**DATA FOR THIS TASK:**
————————
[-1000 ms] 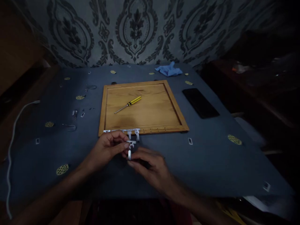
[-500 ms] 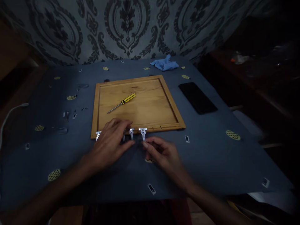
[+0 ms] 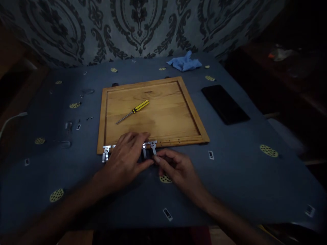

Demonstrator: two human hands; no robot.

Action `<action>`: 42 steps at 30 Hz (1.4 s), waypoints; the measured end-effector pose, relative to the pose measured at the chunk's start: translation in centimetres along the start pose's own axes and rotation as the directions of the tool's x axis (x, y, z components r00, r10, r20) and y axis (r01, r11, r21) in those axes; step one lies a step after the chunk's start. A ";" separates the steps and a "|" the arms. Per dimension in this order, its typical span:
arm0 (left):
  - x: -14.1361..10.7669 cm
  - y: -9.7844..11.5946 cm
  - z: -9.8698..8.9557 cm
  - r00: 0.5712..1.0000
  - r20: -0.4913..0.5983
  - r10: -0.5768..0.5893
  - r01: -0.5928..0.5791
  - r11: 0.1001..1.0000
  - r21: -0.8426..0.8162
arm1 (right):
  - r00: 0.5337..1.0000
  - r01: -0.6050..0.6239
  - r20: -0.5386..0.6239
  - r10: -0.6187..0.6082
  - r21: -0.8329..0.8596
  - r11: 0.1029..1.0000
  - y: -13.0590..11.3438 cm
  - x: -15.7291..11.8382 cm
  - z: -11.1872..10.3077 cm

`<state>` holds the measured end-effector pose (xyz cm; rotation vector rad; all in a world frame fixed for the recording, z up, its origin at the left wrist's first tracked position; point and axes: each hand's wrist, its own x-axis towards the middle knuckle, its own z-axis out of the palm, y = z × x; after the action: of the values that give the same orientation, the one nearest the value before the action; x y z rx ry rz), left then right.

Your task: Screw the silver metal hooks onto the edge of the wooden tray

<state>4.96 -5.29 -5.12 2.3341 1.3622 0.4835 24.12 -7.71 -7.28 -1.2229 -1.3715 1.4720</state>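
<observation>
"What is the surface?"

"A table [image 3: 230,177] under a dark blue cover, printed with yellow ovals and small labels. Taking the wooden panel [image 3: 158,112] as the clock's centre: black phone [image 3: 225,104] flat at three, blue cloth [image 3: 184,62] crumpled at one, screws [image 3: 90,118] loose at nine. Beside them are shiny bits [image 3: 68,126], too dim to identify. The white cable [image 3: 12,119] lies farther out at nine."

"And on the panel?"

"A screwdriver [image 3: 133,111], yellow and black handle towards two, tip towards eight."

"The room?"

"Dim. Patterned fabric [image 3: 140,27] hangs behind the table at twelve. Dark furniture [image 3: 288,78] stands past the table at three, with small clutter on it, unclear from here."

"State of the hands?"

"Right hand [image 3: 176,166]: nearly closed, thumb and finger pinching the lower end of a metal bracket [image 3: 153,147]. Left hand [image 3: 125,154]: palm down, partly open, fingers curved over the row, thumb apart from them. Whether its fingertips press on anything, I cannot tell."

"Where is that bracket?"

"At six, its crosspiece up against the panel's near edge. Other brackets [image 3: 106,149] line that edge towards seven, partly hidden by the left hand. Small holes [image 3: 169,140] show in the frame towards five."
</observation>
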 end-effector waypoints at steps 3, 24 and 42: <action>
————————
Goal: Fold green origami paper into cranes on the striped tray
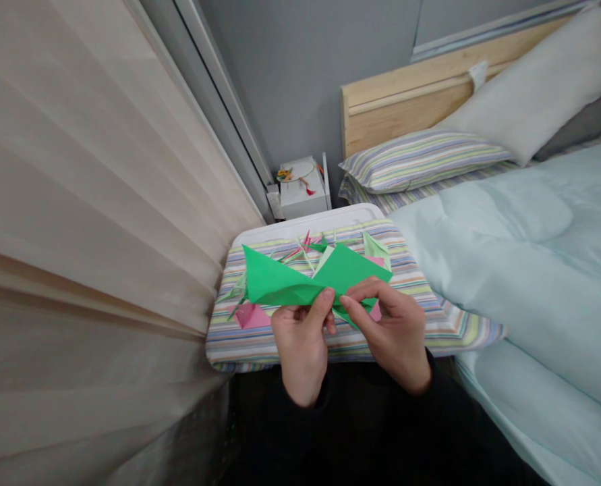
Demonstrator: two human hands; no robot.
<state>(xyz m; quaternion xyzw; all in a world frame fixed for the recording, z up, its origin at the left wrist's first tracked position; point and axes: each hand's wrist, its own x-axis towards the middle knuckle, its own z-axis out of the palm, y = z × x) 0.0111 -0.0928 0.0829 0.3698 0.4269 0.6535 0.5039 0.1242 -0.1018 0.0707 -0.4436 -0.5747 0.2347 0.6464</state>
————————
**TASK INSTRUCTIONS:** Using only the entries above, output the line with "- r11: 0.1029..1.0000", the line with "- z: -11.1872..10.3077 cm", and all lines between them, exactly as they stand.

**EXERCISE RESULT:**
  - r11: 0.1029..1.0000
  - y: -13.0590..11.3438 cm
  - x: -15.7291..11.8382 cm
  - z: -11.1872..10.3077 cm

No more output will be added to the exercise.